## Data to process
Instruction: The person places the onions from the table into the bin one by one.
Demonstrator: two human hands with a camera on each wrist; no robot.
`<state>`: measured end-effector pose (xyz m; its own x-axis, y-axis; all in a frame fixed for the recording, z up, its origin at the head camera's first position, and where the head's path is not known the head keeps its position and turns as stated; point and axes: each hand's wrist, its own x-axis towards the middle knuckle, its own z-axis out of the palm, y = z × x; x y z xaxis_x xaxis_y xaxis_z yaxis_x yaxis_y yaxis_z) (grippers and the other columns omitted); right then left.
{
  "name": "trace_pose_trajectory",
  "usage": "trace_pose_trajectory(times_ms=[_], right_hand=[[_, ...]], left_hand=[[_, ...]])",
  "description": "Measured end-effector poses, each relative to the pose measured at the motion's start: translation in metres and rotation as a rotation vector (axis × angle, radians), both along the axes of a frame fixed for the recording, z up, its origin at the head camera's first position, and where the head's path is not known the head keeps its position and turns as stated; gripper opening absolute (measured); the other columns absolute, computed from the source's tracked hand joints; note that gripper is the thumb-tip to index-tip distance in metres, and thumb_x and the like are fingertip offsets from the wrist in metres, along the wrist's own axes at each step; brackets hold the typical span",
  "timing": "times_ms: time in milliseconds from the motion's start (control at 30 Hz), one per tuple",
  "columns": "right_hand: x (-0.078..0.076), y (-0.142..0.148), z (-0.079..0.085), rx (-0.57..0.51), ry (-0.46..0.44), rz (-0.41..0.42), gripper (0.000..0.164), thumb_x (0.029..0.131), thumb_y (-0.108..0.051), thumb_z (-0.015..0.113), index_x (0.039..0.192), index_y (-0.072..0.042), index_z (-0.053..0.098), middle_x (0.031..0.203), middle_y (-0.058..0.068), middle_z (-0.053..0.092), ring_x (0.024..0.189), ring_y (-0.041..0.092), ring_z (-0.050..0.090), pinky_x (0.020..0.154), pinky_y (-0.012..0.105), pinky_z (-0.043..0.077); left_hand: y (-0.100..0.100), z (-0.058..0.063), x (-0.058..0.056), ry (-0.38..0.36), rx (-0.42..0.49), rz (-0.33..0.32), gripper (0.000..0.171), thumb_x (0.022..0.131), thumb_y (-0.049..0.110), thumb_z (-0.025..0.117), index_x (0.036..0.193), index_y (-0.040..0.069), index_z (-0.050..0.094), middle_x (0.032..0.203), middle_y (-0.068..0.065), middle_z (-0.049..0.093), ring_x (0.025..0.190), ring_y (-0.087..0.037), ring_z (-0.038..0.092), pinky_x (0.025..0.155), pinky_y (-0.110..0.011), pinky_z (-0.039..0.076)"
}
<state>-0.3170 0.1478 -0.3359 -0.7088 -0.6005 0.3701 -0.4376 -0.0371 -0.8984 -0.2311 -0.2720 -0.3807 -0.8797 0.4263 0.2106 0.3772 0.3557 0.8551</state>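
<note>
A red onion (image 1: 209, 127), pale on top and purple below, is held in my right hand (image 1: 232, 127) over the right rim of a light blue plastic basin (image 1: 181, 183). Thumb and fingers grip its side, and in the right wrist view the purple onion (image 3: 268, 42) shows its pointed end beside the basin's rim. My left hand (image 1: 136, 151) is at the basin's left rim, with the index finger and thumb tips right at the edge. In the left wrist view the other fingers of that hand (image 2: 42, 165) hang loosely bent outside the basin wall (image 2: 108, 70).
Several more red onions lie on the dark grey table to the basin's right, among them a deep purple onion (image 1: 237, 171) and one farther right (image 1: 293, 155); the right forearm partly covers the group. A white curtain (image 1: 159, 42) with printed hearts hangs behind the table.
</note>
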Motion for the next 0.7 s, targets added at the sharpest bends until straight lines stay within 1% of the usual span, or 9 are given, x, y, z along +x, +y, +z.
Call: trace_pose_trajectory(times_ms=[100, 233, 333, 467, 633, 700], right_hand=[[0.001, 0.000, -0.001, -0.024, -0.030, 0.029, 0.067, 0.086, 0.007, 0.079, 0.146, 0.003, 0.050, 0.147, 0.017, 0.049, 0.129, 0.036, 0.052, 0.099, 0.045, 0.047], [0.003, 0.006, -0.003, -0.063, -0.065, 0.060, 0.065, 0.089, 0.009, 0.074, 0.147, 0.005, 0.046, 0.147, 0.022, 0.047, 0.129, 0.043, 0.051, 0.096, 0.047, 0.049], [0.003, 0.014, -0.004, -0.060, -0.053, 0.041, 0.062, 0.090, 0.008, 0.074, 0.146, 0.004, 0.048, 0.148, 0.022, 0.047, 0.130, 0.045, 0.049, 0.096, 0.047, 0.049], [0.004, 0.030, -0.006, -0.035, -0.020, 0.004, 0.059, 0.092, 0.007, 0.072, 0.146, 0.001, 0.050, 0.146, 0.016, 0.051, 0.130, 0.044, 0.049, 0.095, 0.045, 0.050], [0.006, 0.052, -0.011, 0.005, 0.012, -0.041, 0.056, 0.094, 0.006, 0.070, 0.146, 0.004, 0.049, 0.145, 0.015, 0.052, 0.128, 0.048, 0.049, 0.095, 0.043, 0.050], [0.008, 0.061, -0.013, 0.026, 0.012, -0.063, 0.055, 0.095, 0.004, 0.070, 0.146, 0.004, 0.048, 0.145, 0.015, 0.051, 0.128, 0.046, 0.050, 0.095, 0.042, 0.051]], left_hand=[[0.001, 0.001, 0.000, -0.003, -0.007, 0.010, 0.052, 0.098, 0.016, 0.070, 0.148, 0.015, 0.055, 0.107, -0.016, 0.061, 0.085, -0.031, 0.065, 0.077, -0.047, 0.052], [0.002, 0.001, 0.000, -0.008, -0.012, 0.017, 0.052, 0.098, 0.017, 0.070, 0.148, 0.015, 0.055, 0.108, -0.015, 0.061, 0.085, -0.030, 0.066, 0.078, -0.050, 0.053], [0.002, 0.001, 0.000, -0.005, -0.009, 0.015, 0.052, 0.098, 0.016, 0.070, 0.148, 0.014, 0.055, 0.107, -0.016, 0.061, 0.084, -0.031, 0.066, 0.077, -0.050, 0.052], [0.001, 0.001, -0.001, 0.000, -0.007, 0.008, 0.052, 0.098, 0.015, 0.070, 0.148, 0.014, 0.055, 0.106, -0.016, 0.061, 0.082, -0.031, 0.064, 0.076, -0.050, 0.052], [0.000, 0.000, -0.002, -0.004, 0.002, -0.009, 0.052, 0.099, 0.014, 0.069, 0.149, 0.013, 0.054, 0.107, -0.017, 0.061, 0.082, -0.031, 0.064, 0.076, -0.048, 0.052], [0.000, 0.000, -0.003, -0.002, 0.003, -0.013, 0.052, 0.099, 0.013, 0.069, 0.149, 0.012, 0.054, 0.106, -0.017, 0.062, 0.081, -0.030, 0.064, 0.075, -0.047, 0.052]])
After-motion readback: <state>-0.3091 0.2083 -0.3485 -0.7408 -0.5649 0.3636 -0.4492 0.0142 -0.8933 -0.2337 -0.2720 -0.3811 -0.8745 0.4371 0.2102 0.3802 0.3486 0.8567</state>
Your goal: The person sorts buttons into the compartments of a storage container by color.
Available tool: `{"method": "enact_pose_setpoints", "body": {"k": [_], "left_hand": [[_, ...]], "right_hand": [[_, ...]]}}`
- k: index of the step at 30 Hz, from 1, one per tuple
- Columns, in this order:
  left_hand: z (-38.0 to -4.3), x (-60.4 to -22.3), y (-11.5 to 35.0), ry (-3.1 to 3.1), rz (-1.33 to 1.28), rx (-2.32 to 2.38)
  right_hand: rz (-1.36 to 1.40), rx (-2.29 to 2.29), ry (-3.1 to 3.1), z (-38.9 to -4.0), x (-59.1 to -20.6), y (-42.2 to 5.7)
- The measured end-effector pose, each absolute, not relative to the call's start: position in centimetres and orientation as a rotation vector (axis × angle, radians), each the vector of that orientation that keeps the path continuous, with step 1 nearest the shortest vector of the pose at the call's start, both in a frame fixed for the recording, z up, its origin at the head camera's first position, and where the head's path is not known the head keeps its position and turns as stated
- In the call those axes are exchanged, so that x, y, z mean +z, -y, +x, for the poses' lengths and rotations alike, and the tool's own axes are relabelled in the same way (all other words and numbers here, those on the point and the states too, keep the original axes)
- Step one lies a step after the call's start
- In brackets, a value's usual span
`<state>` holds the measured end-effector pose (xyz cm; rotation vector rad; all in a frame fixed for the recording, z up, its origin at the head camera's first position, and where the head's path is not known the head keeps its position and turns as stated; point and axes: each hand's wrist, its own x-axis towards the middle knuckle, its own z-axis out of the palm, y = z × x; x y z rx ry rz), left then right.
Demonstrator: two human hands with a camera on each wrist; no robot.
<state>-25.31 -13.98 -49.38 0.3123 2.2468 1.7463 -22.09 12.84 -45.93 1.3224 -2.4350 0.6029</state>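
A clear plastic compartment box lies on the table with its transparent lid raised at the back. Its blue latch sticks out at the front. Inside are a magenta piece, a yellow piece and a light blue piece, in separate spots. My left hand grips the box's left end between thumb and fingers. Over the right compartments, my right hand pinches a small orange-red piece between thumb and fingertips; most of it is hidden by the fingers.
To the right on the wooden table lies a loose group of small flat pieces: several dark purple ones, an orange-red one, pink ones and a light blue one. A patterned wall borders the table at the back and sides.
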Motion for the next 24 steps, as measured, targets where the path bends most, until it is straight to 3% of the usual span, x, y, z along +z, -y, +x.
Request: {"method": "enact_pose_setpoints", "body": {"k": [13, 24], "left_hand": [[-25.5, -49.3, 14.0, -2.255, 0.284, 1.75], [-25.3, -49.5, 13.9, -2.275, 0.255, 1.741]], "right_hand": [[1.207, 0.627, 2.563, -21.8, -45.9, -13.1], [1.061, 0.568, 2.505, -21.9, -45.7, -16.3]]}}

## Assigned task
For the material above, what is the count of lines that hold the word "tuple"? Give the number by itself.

## Result
2